*** Data provided ***

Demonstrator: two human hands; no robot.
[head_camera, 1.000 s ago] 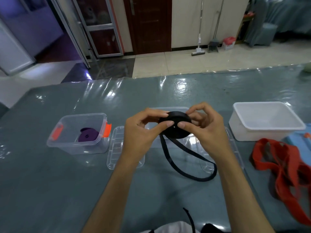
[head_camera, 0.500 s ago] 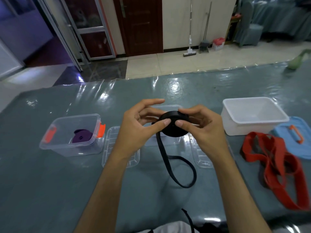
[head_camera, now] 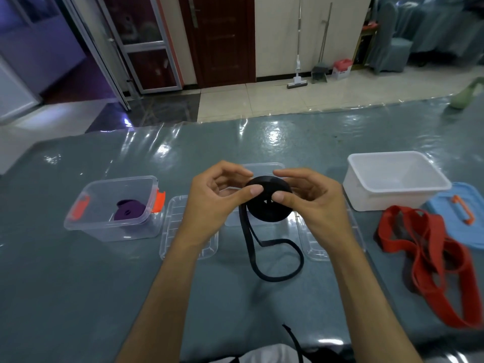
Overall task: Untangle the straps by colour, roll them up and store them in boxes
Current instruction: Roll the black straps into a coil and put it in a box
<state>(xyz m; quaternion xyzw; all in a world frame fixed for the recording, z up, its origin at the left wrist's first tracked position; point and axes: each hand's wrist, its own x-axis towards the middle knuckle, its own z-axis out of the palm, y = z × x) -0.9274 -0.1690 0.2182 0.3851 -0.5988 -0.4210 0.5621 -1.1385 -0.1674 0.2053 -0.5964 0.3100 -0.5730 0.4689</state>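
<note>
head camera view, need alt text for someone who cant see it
Two hands, the left hand and the right hand, hold a half-rolled black strap above a grey-blue table, its loose tail looping down onto it. To the left a clear box holds a rolled purple strap; to the right a red strap lies tangled by an empty white box.
</note>
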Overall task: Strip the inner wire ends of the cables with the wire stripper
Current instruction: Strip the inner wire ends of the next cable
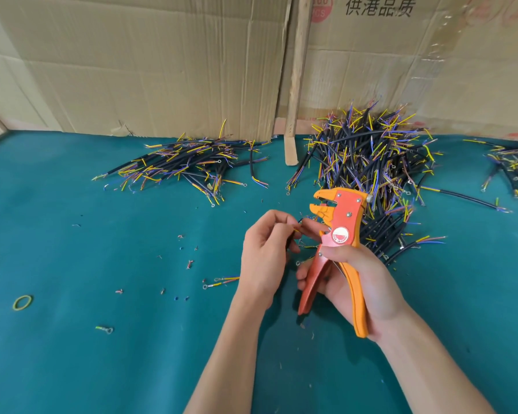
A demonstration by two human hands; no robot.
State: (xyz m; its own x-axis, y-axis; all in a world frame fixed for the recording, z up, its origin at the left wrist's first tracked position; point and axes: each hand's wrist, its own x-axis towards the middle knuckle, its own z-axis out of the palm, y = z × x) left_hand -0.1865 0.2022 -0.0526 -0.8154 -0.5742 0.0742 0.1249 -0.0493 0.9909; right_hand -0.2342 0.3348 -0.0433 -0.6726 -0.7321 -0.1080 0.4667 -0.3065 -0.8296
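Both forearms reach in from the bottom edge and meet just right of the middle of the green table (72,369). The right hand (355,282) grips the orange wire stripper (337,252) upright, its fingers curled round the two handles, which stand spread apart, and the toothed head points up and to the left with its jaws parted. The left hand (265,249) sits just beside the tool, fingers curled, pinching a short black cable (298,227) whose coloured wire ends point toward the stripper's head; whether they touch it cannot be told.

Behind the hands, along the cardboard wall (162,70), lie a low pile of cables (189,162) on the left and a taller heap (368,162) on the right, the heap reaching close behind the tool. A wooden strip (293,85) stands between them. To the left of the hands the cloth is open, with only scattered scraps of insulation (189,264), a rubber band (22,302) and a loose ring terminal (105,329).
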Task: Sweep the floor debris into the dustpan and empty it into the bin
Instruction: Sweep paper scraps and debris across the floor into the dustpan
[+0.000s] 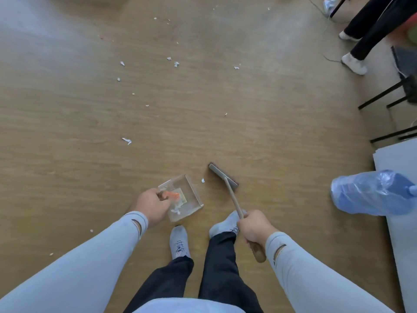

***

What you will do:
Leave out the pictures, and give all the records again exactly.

Response:
Demonstrator: two human hands; no robot.
[head_camera, 1.000 s ago] 
[head_camera, 0.500 s ago] 
[head_camera, now] 
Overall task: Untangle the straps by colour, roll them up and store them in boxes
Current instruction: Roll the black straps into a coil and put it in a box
<state>(xyz m; quaternion xyzw; all in a world frame fixed for the recording, z up, its origin at the left wrist's first tracked position; point and axes: each hand's wrist, its own x-axis towards the middle knuckle, its own z-axis out of the palm, y = z × x) -0.9274 -0.1690 0.2182 0.3851 -0.5988 -0.4210 0.5621 -1.1385 -0.1674 0.2053 -0.5964 0.3100 -0.5730 0.4689</state>
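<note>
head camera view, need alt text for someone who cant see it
Two hands, the left hand and the right hand, hold a half-rolled black strap above a grey-blue table, its loose tail looping down onto it. To the left a clear box holds a rolled purple strap; to the right a red strap lies tangled by an empty white box.
</note>
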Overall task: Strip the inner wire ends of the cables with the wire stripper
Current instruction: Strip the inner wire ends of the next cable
A demonstration by two human hands; no robot.
State: (xyz m; its own x-axis, y-axis; all in a world frame fixed for the recording, z up, its origin at the left wrist's first tracked position; point and axes: each hand's wrist, its own x-axis towards the middle knuckle, its own z-axis out of the palm, y = z × x) left_hand -0.1865 0.2022 -0.0526 -0.8154 -0.5742 0.0742 0.1249 -0.0493 0.9909; right_hand -0.2342 0.3348 -0.0433 -0.6726 -0.7321 -0.1080 0.4667 -0.3065 -0.8296
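Both forearms reach in from the bottom edge and meet just right of the middle of the green table (72,369). The right hand (355,282) grips the orange wire stripper (337,252) upright, its fingers curled round the two handles, which stand spread apart, and the toothed head points up and to the left with its jaws parted. The left hand (265,249) sits just beside the tool, fingers curled, pinching a short black cable (298,227) whose coloured wire ends point toward the stripper's head; whether they touch it cannot be told.

Behind the hands, along the cardboard wall (162,70), lie a low pile of cables (189,162) on the left and a taller heap (368,162) on the right, the heap reaching close behind the tool. A wooden strip (293,85) stands between them. To the left of the hands the cloth is open, with only scattered scraps of insulation (189,264), a rubber band (22,302) and a loose ring terminal (105,329).
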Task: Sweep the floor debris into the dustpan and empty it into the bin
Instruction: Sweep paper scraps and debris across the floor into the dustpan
[+0.000s] 

Nothing further remains in this exercise.